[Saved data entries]
== Segment start ==

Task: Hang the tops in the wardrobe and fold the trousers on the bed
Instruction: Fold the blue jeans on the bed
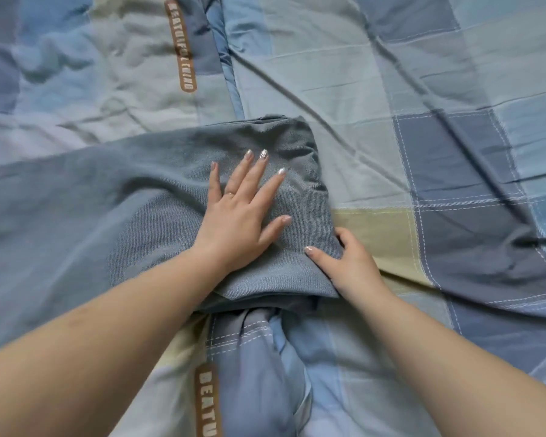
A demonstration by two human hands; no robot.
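Trousers [158, 197] part-folded on bed [423, 89]; left hand [240, 212] presses flat, fingers spread, right hand [347, 263] grips folded edge; tops unseen.

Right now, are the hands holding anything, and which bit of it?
The right hand grips the near right edge of the folded jeans. The left hand only presses flat on top.
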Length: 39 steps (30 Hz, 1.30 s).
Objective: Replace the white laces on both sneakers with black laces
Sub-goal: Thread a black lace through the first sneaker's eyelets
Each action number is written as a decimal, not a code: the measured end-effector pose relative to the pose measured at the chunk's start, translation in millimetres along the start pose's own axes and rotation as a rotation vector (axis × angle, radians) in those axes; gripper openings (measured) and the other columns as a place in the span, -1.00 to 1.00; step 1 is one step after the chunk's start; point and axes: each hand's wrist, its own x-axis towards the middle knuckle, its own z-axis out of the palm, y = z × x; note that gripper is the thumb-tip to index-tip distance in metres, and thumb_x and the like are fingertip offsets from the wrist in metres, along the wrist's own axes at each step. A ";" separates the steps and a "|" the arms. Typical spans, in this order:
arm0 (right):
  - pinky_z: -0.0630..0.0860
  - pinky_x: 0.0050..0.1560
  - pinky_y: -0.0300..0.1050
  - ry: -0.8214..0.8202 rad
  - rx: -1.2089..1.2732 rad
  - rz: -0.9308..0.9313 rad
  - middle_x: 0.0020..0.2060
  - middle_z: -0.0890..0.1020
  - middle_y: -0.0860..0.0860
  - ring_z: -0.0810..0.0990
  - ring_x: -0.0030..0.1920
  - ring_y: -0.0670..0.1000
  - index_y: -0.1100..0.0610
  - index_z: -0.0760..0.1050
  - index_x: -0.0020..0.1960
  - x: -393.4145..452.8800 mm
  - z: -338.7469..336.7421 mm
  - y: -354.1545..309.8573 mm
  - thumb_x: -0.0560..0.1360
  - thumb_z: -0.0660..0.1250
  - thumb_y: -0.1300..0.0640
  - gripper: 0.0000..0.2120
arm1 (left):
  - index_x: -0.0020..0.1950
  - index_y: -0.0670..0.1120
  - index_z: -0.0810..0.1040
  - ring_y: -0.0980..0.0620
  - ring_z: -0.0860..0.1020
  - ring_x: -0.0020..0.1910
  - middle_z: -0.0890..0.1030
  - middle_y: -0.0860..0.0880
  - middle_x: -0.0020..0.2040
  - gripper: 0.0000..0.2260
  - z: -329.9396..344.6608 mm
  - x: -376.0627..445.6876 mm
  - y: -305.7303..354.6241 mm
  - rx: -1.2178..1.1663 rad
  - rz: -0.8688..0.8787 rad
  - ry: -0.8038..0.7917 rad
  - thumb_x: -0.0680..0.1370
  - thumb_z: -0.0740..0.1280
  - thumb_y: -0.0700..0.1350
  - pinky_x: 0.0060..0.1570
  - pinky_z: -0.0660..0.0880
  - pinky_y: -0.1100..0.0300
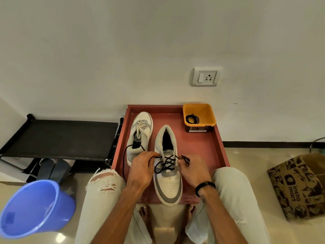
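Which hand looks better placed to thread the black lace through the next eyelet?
Probably the right hand: it pinches the short lace tip beside the near sneaker's right eyelets. The left hand holds the black lace's long trailing end.

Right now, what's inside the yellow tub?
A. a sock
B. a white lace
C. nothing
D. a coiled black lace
D: a coiled black lace lies in the yellow tub at the tray's far right corner.
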 end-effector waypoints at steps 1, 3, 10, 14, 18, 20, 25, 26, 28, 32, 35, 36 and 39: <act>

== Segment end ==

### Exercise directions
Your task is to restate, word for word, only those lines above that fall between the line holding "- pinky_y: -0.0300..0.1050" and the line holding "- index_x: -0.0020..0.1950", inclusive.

### Solved exercise
  - pinky_y: -0.0300..0.1050
  - ry: -0.8214..0.8202 rad
  - rx: -1.2089..1.2732 rad
  - rz: -0.9308..0.9313 rad
  - middle_x: 0.0020..0.2060
  - middle_z: -0.0890..0.1020
  - middle_y: -0.0860..0.0860
  - ring_z: -0.0810..0.0990
  - ring_x: -0.0030..0.1920
  - ring_y: -0.0670..0.1000
  - index_y: -0.1100..0.0610
  - index_z: -0.0760..0.1050
  - index_x: -0.0020..0.1960
  - x: -393.4145..452.8800 mm
  - z: -338.7469..336.7421 mm
  - y: -354.1545..309.8573 mm
  - thumb_x: -0.0560..0.1360
  - thumb_z: -0.0660..0.1250
  - thumb_y: -0.1300..0.0640
  - gripper: 0.0000..0.2120
arm1 (left):
  - index_x: -0.0020..0.1950

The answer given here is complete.